The 2016 Oscars were lumbered with the #OscarsSoWhite hashtag and a spate of the richest people on Earth saying they wouldn’t attend. The claim was that black people are disproportionately underrepresented in the Oscars. Yet when The Economist crunched the numbers, they found that blacks won a disproportionately high share of Oscars, both in terms of their percentage of the national population and their share of top acting roles.
The year following that controversy, of course, a huge proportion of the nominees were black. Everyone is fine with this, we guess, because either it’s a meritocracy, in which case the best actors win, or, as the instigator of the #OscarsSoWhite predictably stated, “One year of films reflecting the Black experience doesn’t make up for 80 yrs of underrepresentation of ALL groups.”
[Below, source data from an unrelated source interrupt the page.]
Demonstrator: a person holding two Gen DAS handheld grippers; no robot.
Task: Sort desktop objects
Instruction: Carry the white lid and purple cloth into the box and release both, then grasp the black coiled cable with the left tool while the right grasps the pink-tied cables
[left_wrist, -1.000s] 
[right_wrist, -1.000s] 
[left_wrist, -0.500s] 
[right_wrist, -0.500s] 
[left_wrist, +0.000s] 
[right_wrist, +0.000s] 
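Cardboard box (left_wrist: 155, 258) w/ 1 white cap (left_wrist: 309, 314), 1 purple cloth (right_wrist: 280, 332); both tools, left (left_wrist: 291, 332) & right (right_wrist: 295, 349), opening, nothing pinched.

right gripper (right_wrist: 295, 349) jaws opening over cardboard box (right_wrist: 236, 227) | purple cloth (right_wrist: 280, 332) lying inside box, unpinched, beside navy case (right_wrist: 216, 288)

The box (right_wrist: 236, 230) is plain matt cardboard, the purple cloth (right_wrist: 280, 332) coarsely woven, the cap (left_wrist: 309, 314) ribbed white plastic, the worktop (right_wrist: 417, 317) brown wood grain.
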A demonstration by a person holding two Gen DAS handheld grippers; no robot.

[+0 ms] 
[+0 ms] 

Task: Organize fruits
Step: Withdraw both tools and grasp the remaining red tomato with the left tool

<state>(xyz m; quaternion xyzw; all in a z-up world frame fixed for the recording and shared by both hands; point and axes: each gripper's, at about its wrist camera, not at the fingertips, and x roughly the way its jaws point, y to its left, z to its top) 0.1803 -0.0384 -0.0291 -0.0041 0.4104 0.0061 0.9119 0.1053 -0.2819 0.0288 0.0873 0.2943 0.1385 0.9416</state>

We are still waiting on the hashtag campaigns for #NBASoBlack, #LadyGagaConcertsSoGay, and #AnimeSoJapanese to really kick off, but we’re sure true equality is around the corner.
7. Demands For Reparations Are Racist
The idea that white people owe money to black people is to assume guilt by association of race. Because Person A is white, they by default owe reparations, though they committed no crime and though their ancestors likely never owned slaves.
By this same logic, Spain could demand reparations from the entire Islamic world for the 500-year occupation of the peninsula and the countless slaves (who were white) taken and sold by the Moors. We don’t do that though because for some reason it’s taken as a given that we do not judge people today by the actions of their forefathers—except when we’re discussing race in America. According to records, only 400,000 of over 10 million slaves shipped to the new world landed in North America. Brazil doesn’t seem to be wracked with the same material obsession over how much white people owe blacks.
The argument about reparations simultaneously disparages white people for being white and encourages a victim mentality among blacks.